Prom themes are the universe's way of getting us ready for the endless indignities it plans to heap on our heads, like fashion trends and bridesmaid dresses. No one ever seems to admit to being the one who thought that "Rain Forest Romance" or "A Dance on Mars" was a good idea. They just follow the mysterious sketches that tell them to put the streamers here, the crepe-paper flowers there, and the endless buckets of glitter everywhere that glitter shouldn't go.

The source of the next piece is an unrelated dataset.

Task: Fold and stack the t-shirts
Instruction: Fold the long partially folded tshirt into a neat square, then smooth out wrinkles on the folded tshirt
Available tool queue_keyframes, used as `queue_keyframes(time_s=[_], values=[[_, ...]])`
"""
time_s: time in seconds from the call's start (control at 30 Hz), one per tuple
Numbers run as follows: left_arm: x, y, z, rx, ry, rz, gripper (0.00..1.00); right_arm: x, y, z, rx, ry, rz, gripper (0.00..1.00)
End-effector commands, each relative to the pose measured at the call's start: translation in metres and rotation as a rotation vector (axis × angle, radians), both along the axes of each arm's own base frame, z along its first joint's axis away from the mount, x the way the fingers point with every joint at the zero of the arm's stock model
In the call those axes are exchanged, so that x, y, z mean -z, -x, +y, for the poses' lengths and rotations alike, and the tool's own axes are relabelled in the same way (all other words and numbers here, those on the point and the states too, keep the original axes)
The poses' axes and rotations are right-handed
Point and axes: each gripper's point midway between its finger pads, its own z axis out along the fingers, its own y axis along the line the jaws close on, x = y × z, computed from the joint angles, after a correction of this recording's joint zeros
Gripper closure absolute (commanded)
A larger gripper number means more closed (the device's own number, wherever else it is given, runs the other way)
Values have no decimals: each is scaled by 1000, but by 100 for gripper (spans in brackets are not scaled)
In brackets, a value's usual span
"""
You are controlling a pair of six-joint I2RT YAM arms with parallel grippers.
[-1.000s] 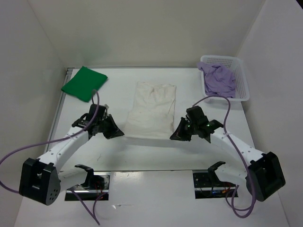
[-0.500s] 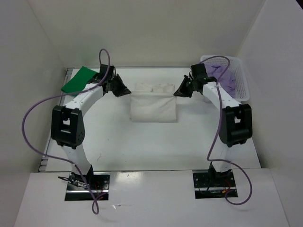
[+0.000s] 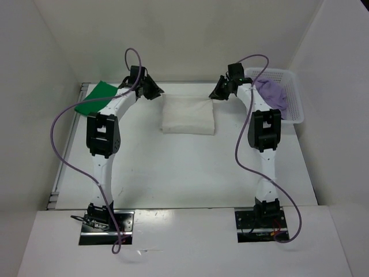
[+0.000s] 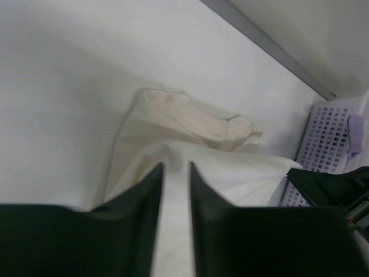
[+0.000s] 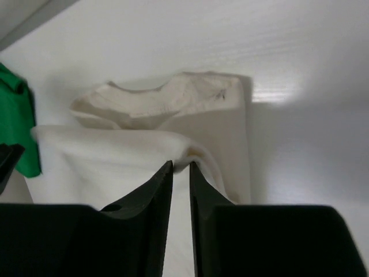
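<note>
Folding is what I am doing: my left fingers [image 4: 138, 213] and right fingers [image 5: 147, 213] are sitting narrowly parted at the top layer's edge of the white cloth t-shirt [image 3: 187, 114], which is lying doubled on the far counter [image 3: 173, 167]. Whether they are pinching it, I cannot tell. Next, I judge, comes releasing fully and lifting clear.

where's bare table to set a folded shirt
Widest bare patch: the table between the white t-shirt and the arm bases. Crowded: strips toward the green t-shirt and basket, under the arms; far edge, by left gripper and right gripper.
</note>
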Motion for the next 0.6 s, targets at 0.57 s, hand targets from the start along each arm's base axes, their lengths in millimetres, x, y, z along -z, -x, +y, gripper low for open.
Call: queue_keyframes(time_s=[0.57], values=[[-16, 87, -110, 235, 193, -61, 44, -17, 87, 68, -200, -115, 13, 100]])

Whoever chose this year's theme wasn't feeling particularly creative. The Buckley Buccaneers will be celebrating the magic of prom night in a gymnasium transformed into a bizarre combination of pirate ship and South Seas Island, complete with sand-covered paper mache "dunes." The banners hanging to either side of the stage proclaim that tonight is a night for Adventure. Where? On the High Seas, naturally.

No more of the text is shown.